◆ **About this exercise**:
Search the material for lines containing the word "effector", and copy each one.

*** Opening of Dataset content ***

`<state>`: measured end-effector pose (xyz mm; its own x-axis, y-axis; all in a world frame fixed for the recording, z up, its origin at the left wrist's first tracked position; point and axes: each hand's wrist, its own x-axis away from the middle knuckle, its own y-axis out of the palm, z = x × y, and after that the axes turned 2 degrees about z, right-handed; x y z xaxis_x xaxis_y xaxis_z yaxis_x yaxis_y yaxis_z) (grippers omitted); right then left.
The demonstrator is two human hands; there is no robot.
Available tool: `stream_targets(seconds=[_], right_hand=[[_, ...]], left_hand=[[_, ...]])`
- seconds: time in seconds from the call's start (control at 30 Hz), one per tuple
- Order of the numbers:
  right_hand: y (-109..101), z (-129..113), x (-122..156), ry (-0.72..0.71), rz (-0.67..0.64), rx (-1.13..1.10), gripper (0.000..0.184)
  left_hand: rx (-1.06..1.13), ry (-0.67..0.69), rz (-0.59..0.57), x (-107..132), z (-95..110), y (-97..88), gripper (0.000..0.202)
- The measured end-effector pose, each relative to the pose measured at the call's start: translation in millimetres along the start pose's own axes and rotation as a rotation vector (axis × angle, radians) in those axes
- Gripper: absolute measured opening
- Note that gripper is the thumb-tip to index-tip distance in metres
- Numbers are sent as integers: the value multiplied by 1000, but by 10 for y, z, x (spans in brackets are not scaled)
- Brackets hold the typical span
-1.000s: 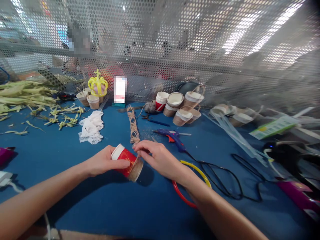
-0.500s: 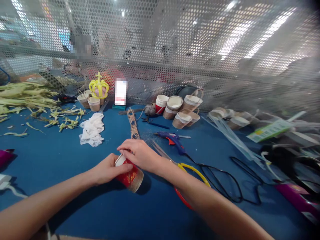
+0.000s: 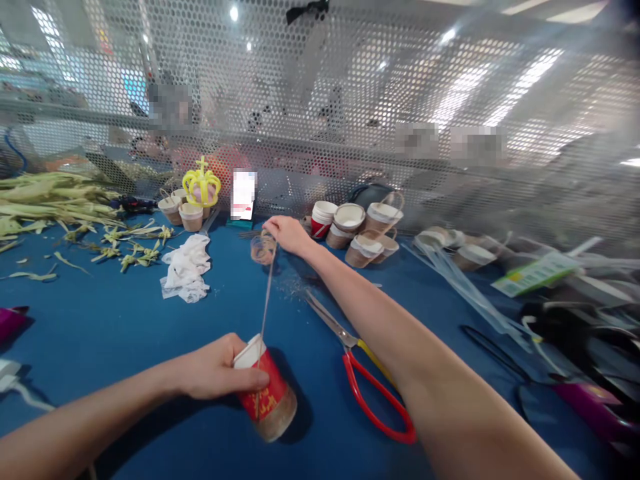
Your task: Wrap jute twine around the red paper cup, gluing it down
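Note:
My left hand [image 3: 217,367] is closed around a red paper cup [image 3: 273,383] with a white rim and yellow lettering. The cup lies tilted, its base end banded with brown twine. A strand of twine [image 3: 267,303] runs taut from under my left thumb, past the rim, up to my right hand [image 3: 290,233]. The right fingers are pinched on that strand, well beyond the cup. Loose twine coils [image 3: 261,249] hang or lie just below them, blurred. Under my right forearm are large scissors [image 3: 345,339] with one red and one yellow handle.
Several twine-wrapped cups [image 3: 370,243] stand at the back before a perforated metal screen [image 3: 300,80]. A crumpled white cloth [image 3: 186,270], a yellow crown [image 3: 201,187], a phone [image 3: 244,193] and pale husks [image 3: 55,193] are leftward. Clear strips [image 3: 460,280] lie right.
My right hand has moved from the cup's rim far forward, drawing the strand out straight. The left hand and cup have come slightly nearer. My right forearm now hides the glue gun.

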<state>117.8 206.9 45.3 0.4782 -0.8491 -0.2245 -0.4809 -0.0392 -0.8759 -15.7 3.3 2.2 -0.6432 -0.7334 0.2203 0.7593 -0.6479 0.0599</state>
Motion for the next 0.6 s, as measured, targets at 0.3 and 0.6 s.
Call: stream_targets(seconds=[0.3, 0.6], right_hand=[[-103, -43, -410, 279, -72, -72, 28], [-327, -77, -590, 273, 49, -187, 31]], left_hand=[[-13, 15, -22, -23, -22, -18, 42], [-15, 32, -17, -19, -23, -23, 42]])
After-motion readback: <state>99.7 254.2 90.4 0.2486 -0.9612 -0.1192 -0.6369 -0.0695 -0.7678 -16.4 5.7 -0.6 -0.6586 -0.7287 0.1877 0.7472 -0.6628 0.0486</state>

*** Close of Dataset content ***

◆ **Exercise solution**:
`<state>`: measured end-effector pose (xyz mm; its own x-axis, y-axis; all in a world frame fixed for the recording, z up, its origin at the left wrist's first tracked position; point and axes: each hand's wrist, its own x-axis away from the middle knuckle, its own y-axis out of the palm, z = x × y, and after that the axes turned 2 degrees about z, right-handed; x y z xaxis_x xaxis_y xaxis_z yaxis_x yaxis_y yaxis_z) (grippers omitted); right then left.
- The measured end-effector pose, each relative to the pose measured at the call's start: translation in millimetres along the start pose's own axes and rotation as a rotation vector (axis × angle, radians) in those axes

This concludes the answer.